L’exaspération est à son comble chez les résidents et les familles de passage sur la corniche de Stora. En pleine période d’affluence, l’abandon anarchique de détritus par des restaurateurs et des commerçants offre un spectacle désolant, accompagné d’émanations nauséabondes. Pour ne rien arranger, la prolifération d’insectes et de rongeurs vient gâcher ce panorama côtier, pourtant prisé par des milliers de visiteurs venus chercher un peu de fraîcheur.
Pourtant, sur le terrain, les agents ne chôment pas. Mais leurs efforts répétés se heurtent à l’incivilité chronique de certains exploitants qui continuent de jeter leurs résidus directement sur la voie publique. Face à ce laisser-aller, de nombreuses familles réclament des sanctions fermes. Elles déplorent une attitude irresponsable qui écorne gravement la réputation d’une ville accueillant une foule considérable en cette période estivale.

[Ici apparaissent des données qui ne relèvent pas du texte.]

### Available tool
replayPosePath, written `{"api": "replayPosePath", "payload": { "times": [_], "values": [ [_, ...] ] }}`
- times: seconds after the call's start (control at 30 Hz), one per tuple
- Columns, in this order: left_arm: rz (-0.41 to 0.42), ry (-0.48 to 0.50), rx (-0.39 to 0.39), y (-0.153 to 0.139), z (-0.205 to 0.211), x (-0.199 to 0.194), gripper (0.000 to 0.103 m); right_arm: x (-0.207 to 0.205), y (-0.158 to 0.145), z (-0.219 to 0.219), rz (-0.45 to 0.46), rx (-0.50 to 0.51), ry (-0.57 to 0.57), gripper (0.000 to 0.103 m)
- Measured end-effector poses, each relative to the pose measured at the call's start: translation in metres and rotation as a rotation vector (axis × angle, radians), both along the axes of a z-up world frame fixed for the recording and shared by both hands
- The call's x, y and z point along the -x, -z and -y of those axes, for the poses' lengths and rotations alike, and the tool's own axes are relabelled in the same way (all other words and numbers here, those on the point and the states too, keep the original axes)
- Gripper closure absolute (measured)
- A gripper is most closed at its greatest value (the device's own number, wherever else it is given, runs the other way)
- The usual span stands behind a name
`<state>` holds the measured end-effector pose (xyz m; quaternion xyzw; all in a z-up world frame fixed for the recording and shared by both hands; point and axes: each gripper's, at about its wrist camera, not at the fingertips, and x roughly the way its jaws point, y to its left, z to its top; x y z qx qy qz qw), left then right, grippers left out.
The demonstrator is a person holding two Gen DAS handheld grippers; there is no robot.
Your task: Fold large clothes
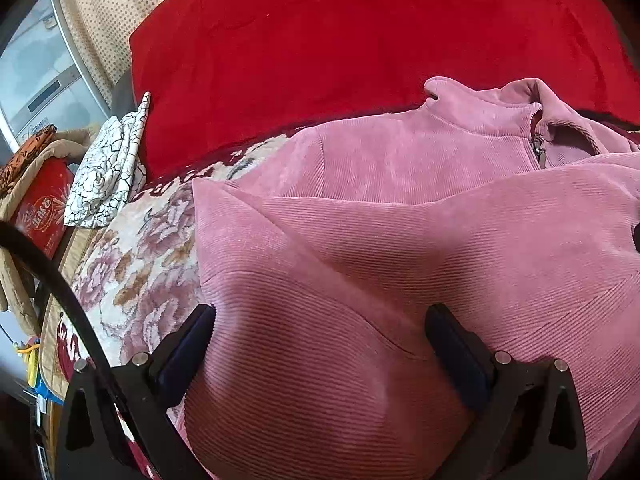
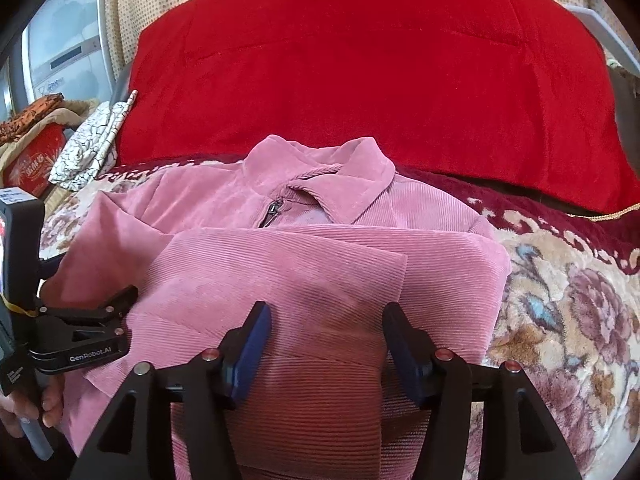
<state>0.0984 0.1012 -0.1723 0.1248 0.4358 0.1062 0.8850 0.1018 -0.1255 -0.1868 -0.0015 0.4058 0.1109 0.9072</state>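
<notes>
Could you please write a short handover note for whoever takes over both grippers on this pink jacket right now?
Left gripper: open, its fingers either side of a raised fold of the pink corduroy jacket, not pinching it.
Right gripper: open, fabric between the fingers, pads clear of it.
The jacket lies on the floral blanket, collar towards the red cushion, zip closed at the neck.
Done: the lower part looks folded up over the chest and the sides seem tucked in.
Left: probably smooth the fold, check the edges are square, then one more fold if a smaller bundle is wanted.

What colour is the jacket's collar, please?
Pink, like the rest of the jacket; the collar shows best in the right wrist view.
</notes>
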Motion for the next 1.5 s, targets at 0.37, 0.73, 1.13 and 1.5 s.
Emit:
{"api": "replayPosePath", "payload": {
  "times": [0.37, 0.73, 1.13, 1.5],
  "values": [
    [-0.025, 0.030, 0.012, -0.006, -0.003, 0.000, 0.000, 0.000, -0.002, 0.004, -0.021, -0.022, 0.006, 0.040],
    [0.084, 0.108, 0.026, -0.033, -0.038, 0.039, 0.000, 0.020, -0.023, 0.046, 0.030, -0.056, 0.051, 0.040],
    [0.089, 0.220, 0.150, -0.028, -0.093, 0.141, 0.000, 0.108, -0.012, 0.117, 0.022, -0.261, 0.117, 0.040],
    [-0.040, 0.027, 0.419, 0.009, -0.135, 0.182, 0.035, 0.185, 0.015, 0.110, -0.125, -0.338, 0.006, 0.040]
  ]
}}
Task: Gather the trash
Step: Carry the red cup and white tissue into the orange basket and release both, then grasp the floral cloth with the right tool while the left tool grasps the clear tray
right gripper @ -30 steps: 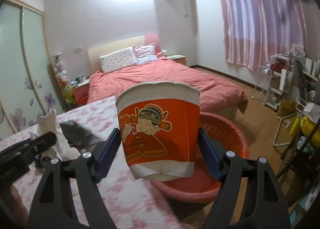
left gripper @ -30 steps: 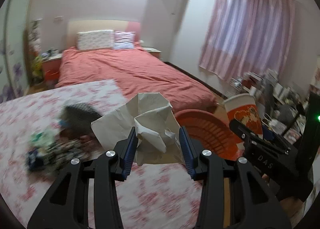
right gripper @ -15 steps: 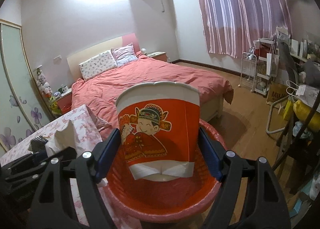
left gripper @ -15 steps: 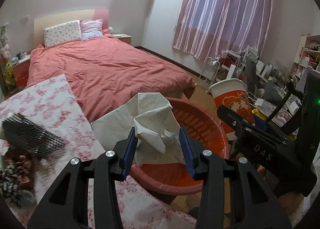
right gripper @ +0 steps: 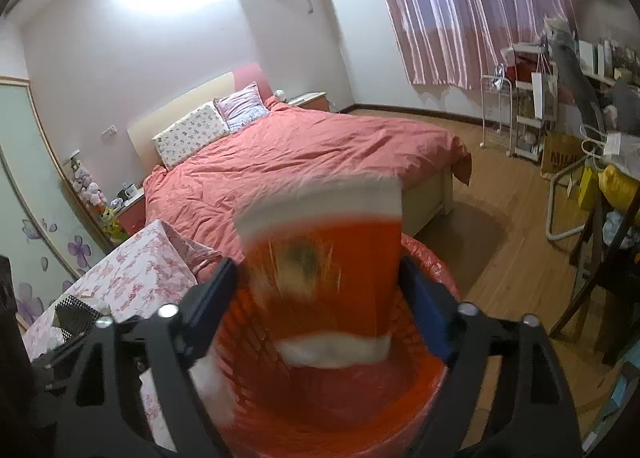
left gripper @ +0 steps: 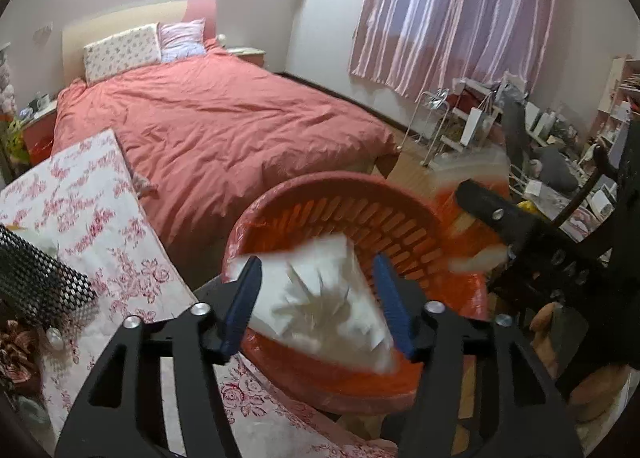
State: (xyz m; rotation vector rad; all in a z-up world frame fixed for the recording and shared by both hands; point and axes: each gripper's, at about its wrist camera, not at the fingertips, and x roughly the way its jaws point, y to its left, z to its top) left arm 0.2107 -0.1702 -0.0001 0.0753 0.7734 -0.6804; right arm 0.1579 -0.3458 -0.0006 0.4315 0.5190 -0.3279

Le constat est tout aussi alarmant du côté de la zone touristique de Larbi Ben M’hidi. Là-bas, l’accumulation de déchets autour de conteneurs débordants dégage des odeurs insupportables, accentuées par les fortes chaleurs actuelles. Mais le problème ne vient pas uniquement des commerces et des structures hôtelières : une partie des usagers, tous âges confondus, participe à cette dégradation en abandonnant leurs détritus à même le sol, compliquant un peu plus la préservation de l’environnement littoral.